* Exercise aim *
What is the number of lines in these records that hold the word "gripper"? Reply with that number alone.

* Input *
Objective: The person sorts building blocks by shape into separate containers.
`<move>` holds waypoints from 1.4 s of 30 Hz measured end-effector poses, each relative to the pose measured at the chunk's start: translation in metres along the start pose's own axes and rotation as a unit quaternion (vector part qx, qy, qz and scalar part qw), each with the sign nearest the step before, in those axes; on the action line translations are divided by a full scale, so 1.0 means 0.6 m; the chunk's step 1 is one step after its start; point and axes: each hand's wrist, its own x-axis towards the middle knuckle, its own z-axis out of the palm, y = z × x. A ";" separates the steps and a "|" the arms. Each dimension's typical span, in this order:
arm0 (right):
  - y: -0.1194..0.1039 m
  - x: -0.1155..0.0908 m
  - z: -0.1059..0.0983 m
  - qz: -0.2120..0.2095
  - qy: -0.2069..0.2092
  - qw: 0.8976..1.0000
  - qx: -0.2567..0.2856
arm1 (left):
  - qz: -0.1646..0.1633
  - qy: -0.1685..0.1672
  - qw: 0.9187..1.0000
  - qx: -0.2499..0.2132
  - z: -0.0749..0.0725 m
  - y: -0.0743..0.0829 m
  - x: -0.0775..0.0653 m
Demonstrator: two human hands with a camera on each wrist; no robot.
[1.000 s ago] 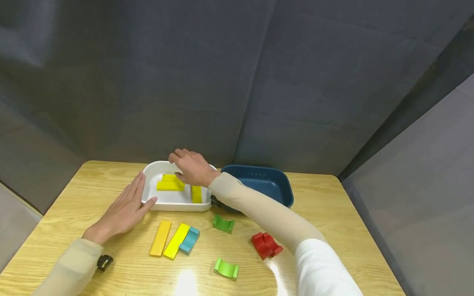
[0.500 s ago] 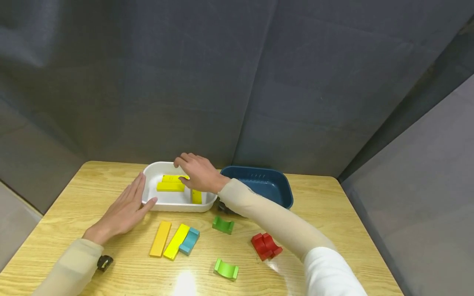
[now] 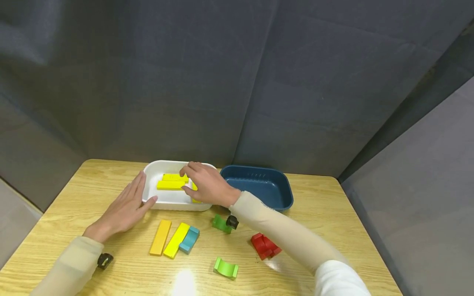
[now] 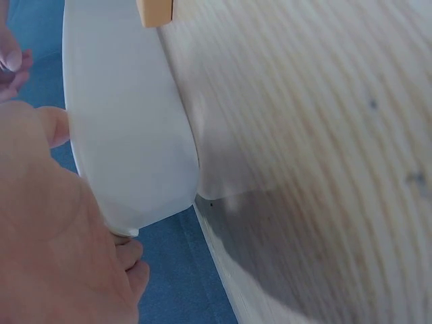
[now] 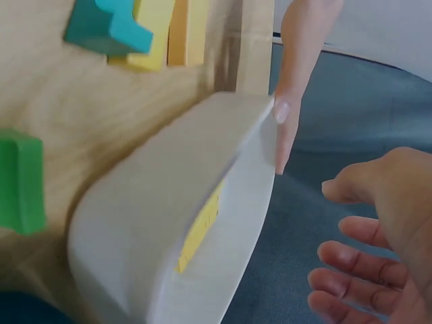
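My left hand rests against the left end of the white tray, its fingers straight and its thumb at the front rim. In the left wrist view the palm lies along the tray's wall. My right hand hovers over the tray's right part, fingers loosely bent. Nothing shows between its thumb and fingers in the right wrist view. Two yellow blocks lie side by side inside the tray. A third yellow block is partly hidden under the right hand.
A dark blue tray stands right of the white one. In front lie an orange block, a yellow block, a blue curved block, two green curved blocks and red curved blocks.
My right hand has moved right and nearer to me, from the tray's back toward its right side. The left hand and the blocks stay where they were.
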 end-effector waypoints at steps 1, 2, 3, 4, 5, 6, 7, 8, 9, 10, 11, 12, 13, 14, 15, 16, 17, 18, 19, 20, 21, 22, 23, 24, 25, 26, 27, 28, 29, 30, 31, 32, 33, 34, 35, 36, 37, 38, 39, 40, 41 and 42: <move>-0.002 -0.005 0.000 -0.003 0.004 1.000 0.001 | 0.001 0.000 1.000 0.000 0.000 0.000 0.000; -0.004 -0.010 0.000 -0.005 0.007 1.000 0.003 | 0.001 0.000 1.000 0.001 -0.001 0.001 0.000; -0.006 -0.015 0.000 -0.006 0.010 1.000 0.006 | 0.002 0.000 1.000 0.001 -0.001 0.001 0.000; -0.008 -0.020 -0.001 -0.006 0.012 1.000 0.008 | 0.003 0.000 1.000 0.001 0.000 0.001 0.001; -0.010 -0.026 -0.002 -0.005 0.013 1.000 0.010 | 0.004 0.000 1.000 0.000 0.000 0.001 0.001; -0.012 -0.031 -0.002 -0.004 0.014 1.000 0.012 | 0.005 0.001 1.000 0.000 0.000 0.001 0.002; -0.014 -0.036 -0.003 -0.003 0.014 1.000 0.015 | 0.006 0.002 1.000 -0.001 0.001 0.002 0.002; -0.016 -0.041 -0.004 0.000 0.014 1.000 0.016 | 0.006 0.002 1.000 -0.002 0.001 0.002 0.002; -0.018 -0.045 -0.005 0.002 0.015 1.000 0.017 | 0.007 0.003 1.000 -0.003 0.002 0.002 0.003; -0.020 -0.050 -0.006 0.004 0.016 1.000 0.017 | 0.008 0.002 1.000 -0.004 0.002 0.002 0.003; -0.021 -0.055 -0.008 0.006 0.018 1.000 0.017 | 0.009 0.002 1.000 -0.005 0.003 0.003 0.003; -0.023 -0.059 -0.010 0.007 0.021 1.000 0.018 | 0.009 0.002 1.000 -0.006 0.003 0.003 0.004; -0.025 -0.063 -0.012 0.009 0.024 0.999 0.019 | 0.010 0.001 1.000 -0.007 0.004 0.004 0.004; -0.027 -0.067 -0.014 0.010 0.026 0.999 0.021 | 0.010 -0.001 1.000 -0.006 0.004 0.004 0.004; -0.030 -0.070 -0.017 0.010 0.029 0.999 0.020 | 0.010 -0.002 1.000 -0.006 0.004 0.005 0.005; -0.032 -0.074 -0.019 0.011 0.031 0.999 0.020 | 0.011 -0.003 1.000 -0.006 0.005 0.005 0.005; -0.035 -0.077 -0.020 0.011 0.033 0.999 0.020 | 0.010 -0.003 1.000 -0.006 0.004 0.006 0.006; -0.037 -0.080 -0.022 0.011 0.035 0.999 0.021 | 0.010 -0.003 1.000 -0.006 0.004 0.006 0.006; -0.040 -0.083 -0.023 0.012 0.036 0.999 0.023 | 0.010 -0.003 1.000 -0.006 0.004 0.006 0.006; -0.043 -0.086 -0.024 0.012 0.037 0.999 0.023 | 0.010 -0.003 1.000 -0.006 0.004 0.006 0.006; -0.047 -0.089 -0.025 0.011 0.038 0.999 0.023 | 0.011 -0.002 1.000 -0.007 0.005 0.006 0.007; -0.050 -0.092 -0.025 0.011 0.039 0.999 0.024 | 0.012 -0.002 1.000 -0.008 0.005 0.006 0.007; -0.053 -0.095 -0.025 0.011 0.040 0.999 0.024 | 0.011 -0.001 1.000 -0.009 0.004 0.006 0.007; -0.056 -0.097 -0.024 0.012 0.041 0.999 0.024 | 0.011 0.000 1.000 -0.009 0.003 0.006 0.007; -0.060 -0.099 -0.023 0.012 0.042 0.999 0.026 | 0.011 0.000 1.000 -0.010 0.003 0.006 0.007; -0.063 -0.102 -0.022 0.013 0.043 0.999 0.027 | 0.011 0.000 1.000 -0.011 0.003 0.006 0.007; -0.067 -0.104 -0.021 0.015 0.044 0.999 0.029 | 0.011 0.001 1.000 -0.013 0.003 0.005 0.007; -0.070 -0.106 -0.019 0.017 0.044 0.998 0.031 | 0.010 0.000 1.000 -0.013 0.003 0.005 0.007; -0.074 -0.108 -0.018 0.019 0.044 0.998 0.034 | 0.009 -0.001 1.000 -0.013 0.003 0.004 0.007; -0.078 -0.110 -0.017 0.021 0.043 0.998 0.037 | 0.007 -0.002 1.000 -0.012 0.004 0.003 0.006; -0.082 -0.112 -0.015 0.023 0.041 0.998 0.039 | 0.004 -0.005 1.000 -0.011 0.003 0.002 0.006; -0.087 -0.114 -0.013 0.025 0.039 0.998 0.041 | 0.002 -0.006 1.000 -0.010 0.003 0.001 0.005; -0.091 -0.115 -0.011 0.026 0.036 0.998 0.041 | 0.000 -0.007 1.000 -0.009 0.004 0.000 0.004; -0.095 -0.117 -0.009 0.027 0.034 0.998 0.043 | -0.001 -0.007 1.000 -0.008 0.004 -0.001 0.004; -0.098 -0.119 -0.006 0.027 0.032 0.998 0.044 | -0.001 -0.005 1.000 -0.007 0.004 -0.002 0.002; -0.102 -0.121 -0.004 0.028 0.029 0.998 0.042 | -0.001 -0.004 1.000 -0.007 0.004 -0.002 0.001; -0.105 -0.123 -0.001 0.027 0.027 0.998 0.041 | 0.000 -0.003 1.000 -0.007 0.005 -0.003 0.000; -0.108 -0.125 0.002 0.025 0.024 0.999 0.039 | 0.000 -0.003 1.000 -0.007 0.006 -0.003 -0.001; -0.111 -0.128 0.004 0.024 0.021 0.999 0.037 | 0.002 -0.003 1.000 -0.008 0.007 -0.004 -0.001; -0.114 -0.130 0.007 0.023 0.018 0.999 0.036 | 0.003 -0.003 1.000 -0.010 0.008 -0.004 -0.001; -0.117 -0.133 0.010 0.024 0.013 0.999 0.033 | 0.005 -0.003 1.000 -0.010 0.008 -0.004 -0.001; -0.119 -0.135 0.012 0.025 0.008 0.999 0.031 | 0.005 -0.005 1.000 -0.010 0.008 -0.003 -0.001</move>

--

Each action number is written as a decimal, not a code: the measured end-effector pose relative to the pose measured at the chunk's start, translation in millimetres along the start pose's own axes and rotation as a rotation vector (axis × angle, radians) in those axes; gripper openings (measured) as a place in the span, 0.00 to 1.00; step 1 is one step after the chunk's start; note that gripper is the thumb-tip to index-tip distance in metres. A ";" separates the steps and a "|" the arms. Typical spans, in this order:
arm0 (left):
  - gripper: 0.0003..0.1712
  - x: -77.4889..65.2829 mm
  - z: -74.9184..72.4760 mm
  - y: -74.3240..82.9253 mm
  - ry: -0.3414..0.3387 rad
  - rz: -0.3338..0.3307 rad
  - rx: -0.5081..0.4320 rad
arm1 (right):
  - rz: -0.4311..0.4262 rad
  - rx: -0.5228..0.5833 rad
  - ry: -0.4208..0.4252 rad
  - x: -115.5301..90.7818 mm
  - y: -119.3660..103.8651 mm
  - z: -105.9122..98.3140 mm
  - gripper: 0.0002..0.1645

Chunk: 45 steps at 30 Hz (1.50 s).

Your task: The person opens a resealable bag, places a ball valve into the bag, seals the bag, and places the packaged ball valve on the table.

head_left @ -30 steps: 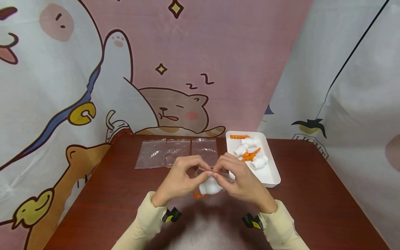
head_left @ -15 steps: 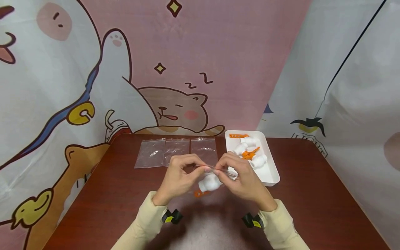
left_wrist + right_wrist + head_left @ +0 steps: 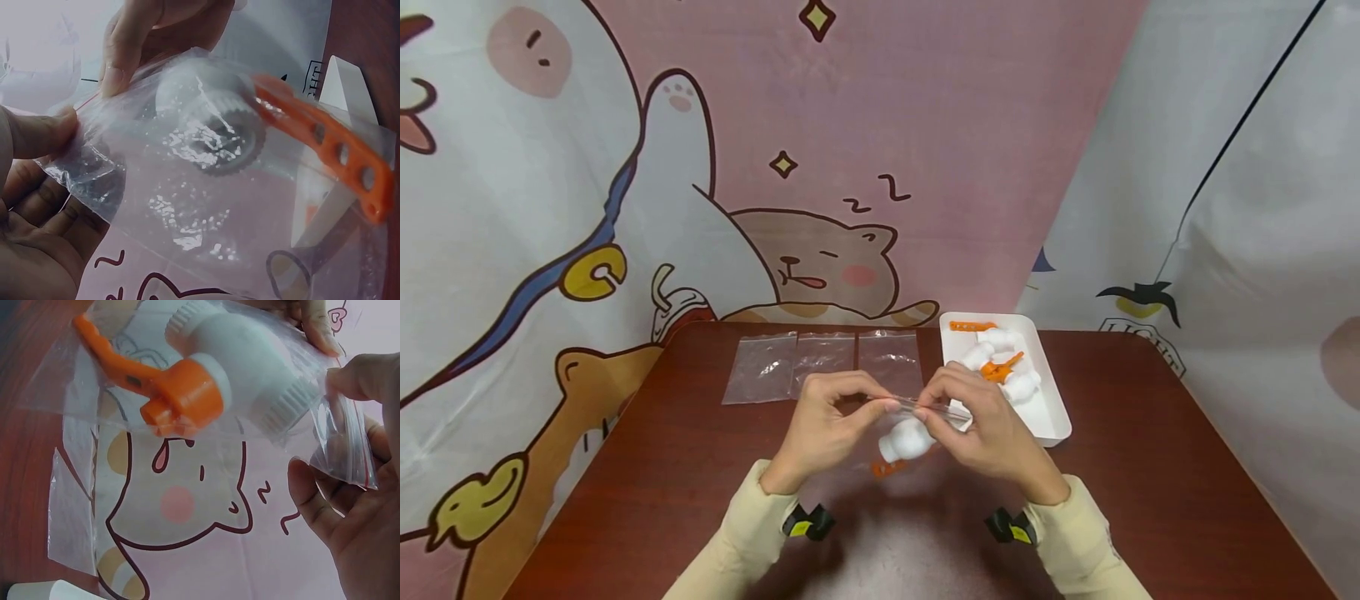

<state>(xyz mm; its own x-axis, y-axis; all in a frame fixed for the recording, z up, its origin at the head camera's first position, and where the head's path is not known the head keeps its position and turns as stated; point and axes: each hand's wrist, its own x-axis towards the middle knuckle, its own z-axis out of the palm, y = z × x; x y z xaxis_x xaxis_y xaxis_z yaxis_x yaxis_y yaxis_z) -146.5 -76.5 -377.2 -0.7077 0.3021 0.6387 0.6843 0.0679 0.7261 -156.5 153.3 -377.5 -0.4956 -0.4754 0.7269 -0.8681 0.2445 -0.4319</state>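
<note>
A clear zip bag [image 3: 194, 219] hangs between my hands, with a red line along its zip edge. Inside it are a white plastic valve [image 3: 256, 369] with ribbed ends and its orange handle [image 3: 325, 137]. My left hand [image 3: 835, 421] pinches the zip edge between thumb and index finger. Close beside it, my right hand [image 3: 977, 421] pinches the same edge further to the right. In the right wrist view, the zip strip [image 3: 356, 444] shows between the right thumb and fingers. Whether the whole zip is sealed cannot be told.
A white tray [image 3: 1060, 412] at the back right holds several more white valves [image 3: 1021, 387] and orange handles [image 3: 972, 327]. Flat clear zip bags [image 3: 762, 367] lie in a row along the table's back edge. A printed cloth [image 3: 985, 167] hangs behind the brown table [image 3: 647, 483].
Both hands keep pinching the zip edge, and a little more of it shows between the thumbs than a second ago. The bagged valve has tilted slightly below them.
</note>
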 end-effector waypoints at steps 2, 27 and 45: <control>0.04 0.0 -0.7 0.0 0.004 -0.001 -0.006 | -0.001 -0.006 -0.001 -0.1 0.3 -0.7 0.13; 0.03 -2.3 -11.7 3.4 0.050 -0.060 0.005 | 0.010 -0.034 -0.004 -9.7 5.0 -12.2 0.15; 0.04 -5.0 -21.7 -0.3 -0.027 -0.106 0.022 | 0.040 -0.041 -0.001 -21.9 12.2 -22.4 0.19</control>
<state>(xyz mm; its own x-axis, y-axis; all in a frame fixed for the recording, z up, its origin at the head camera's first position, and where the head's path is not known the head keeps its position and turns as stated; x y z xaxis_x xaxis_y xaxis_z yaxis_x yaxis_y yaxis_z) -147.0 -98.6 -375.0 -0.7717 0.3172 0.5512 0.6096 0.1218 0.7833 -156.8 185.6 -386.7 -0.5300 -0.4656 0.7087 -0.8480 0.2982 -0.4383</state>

* Output of the exercise *
3